Unfortunately, many of our systems are very old, which introduces a number of cybersecurity and accounting compliance issues. We are making progress in this area, but honestly, we need to get rid of some of our old systems and streamline the whole process to be successful on our audit journey.
What are your priorities for fiscal year 2022?
Pierce: The Air Force audit’s number one priority, which is also the Secretary of Defense’s priority, is to get our fund balance downgraded with material weakness in the Treasury this year. It’s going to be difficult, but it’s something we’re already tackling. Although we must match our records with those of the Treasury, it is essential to know exactly why we do not agree, to understand the differences, before making the required adjusting entries, as we all do with our personal bank reconciliations. .

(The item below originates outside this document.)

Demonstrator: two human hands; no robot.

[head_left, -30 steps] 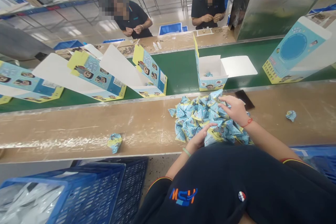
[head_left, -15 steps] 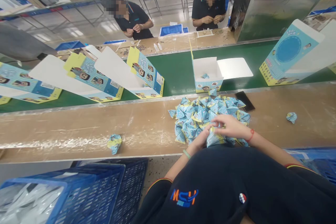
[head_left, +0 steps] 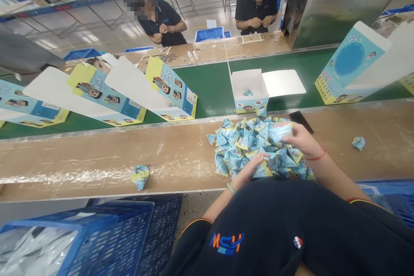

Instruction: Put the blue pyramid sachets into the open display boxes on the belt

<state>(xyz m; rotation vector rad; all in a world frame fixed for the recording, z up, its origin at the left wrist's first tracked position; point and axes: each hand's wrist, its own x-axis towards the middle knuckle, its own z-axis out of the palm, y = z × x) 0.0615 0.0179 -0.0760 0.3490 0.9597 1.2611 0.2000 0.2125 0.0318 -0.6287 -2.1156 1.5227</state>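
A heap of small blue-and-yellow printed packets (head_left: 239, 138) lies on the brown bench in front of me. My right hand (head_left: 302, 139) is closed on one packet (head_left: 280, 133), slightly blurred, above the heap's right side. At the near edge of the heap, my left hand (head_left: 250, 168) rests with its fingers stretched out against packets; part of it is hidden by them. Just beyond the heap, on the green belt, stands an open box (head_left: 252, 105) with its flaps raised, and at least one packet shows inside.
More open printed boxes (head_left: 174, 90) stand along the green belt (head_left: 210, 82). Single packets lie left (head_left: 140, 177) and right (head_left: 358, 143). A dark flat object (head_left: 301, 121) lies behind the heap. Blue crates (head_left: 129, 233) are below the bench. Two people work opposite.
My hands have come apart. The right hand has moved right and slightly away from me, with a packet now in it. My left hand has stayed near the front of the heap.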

We also want to make progress in the field of military equipment. I always like to put this in operational terms because it helps us understand asset values, construction costs and inventory balances so we don’t lose valuable assets in the process and can produce reliable financial data on assets to support these tough budget decisions. We have done a lot of work to assess and measure the value of our assets and we have done what we need to do in accordance with accounting principles to achieve this. Now it’s up to us to prove it with data and documentation that stands up to audit scrutiny.
What advice would you give to others working in government financial management?
Pierce: Here in the Air Force, it’s hard to change things quickly. And that’s a common challenge for the DOD and the government in general. You have to be really determined to make things better. Don’t get frustrated with bureaucracy; don’t sit down and say, “What’s the point? We will never get there. Just start small. If you see something in your process that doesn’t add value, suggest another way. Or if you see an opportunity for process improvement, make this suggestion. For inspiration, take inspiration from other government agencies or even the private sector. Good ideas are everywhere, and they’re free. Never stop looking for those small wins – sometimes the smallest change can have the biggest impact.